Expanding the SUSY analysis
Last updated on 2024-12-30 | Edit this page
Overview
Questions
- Can we use Snakemake and REANA in more complex examples?
Objectives
- Learn how to expand a SUSY analysis to handle more complex tasks using Snakemake and REANA.
Now that you’ve mastered the basics of creating simple Snakemake workflows and submitting them to REANA, let’s dive deeper into more complex analyses. This next example will illustrate how to expand our SUSY analysis to perform more sophisticated tasks.
A more real SUSY analysis
In real-world analysis workflows, processing often involves multiple
datasets. Typically, we identify these datasets using CERN’s Data Access
System (DAS) and then extract a list of files for further analysis.
These files are then processed individually before being merged for
subsequent steps. This workflow often involves additional CERN tools
like Rucio for dataset discovery
and manual steps, like using hadd
to merge ROOT files.
However, Snakemake and REANA offer a powerful solution to automate and
streamline these tasks.
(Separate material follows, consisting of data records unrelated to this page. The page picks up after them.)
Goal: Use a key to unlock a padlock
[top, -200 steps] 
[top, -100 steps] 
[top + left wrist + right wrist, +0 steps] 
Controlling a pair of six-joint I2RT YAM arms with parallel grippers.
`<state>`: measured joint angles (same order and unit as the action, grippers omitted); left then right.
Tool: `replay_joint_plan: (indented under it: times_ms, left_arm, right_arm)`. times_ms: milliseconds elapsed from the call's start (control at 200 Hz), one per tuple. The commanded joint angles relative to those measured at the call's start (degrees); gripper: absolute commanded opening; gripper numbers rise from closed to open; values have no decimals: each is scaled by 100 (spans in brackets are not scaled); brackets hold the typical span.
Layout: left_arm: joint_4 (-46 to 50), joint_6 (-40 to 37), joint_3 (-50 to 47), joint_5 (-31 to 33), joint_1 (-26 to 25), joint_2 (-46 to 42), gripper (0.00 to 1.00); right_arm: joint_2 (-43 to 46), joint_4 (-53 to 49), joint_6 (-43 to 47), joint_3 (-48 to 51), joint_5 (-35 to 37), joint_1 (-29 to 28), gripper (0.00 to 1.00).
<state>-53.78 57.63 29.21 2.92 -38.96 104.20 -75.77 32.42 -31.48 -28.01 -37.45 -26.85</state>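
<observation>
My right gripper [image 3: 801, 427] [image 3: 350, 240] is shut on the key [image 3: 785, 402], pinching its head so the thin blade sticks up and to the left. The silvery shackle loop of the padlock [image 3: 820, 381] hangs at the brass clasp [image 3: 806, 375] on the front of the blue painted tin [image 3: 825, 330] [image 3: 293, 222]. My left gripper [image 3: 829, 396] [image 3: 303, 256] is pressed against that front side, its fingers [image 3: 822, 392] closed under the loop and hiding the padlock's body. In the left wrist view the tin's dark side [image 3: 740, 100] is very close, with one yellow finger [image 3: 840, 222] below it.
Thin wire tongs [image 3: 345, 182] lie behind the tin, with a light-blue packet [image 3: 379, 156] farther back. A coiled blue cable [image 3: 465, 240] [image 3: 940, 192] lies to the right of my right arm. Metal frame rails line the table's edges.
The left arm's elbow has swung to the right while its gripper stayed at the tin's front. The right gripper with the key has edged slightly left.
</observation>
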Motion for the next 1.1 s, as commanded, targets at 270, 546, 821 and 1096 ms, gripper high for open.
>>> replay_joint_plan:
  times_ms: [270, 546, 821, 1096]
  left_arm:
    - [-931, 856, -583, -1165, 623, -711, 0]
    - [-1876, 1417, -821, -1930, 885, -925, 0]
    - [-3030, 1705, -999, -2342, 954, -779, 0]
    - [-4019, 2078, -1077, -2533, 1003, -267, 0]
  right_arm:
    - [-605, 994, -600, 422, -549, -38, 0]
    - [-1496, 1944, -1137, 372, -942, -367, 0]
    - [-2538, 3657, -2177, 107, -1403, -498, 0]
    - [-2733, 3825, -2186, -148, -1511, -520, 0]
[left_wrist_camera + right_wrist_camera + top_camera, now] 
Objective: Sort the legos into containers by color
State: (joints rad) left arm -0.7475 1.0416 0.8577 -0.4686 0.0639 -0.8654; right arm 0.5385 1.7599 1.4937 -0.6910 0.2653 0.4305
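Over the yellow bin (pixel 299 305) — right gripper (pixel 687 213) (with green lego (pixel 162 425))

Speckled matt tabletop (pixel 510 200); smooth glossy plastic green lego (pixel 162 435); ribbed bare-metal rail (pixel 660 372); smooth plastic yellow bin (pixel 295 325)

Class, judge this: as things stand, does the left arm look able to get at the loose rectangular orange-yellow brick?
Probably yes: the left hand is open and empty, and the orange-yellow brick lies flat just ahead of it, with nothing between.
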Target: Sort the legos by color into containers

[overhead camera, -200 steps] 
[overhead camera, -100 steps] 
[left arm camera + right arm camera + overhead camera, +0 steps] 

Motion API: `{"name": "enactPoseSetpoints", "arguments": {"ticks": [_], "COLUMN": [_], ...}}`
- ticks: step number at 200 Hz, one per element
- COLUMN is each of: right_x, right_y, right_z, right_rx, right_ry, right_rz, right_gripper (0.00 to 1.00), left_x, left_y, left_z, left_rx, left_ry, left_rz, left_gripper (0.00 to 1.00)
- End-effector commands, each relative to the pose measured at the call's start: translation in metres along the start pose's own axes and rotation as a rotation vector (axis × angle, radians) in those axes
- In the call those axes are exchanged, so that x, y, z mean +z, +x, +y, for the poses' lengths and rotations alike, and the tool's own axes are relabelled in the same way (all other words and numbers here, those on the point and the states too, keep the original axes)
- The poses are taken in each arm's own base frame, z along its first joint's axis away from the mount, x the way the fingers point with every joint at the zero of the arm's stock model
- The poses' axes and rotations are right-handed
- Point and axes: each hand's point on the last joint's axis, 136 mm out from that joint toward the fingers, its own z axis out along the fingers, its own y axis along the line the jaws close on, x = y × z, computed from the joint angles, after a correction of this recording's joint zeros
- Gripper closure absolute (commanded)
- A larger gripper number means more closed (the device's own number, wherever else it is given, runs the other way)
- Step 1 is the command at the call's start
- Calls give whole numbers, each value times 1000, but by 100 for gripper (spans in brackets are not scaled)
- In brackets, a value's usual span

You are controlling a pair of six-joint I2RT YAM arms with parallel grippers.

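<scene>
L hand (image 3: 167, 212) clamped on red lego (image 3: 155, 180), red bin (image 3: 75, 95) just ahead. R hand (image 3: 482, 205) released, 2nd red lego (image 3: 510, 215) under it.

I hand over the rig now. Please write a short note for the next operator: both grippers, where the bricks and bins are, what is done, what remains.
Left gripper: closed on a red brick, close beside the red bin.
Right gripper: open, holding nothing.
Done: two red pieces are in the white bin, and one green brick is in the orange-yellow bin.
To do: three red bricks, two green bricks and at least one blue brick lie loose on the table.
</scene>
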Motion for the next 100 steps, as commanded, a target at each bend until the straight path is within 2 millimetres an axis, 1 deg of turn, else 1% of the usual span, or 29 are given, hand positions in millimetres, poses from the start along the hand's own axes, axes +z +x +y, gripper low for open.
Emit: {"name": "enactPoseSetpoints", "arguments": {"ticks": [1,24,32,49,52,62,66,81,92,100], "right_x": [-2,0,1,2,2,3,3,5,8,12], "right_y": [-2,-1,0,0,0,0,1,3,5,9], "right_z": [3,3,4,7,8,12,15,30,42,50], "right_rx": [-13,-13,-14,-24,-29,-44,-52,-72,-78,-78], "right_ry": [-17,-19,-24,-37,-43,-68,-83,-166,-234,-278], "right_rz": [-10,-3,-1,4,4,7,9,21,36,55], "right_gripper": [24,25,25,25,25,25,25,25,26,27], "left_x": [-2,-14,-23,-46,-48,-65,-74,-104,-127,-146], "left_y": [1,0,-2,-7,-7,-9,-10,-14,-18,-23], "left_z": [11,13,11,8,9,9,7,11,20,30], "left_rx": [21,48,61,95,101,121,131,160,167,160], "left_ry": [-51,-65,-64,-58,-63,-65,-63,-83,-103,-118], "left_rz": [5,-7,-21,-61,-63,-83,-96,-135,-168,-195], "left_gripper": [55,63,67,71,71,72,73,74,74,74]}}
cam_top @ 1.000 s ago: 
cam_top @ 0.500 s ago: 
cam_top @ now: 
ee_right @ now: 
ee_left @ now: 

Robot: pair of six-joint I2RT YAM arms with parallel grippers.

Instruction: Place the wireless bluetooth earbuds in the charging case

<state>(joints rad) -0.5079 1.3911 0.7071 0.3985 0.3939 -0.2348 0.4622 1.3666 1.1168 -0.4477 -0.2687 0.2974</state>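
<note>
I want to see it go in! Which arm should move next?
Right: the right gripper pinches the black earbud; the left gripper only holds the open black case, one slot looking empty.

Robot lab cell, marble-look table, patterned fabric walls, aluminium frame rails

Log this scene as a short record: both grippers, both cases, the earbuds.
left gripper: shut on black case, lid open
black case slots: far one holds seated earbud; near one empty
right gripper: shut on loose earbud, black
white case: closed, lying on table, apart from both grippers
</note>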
Let’s explore how we can leverage their
capabilities to handle this complex scenario.
Remember
There isn’t a one-size-fits-all approach to creating workflows, just as there isn’t a single way to perform an analysis. The decisions made in this tutorial are primarily for illustrative purposes. While there may be more efficient or optimized ways to structure this workflow, we’ve chosen this approach to clearly demonstrate the core concepts involved.
Let’s look at the Snakefile:
output_dir = "$REANA_WORKSPACE"
analysis_container = "docker://gitlab-registry.cern.ch/cms-analysis/analysisexamples/snakemake-reana-examples/cmsreana_susyexample:latest"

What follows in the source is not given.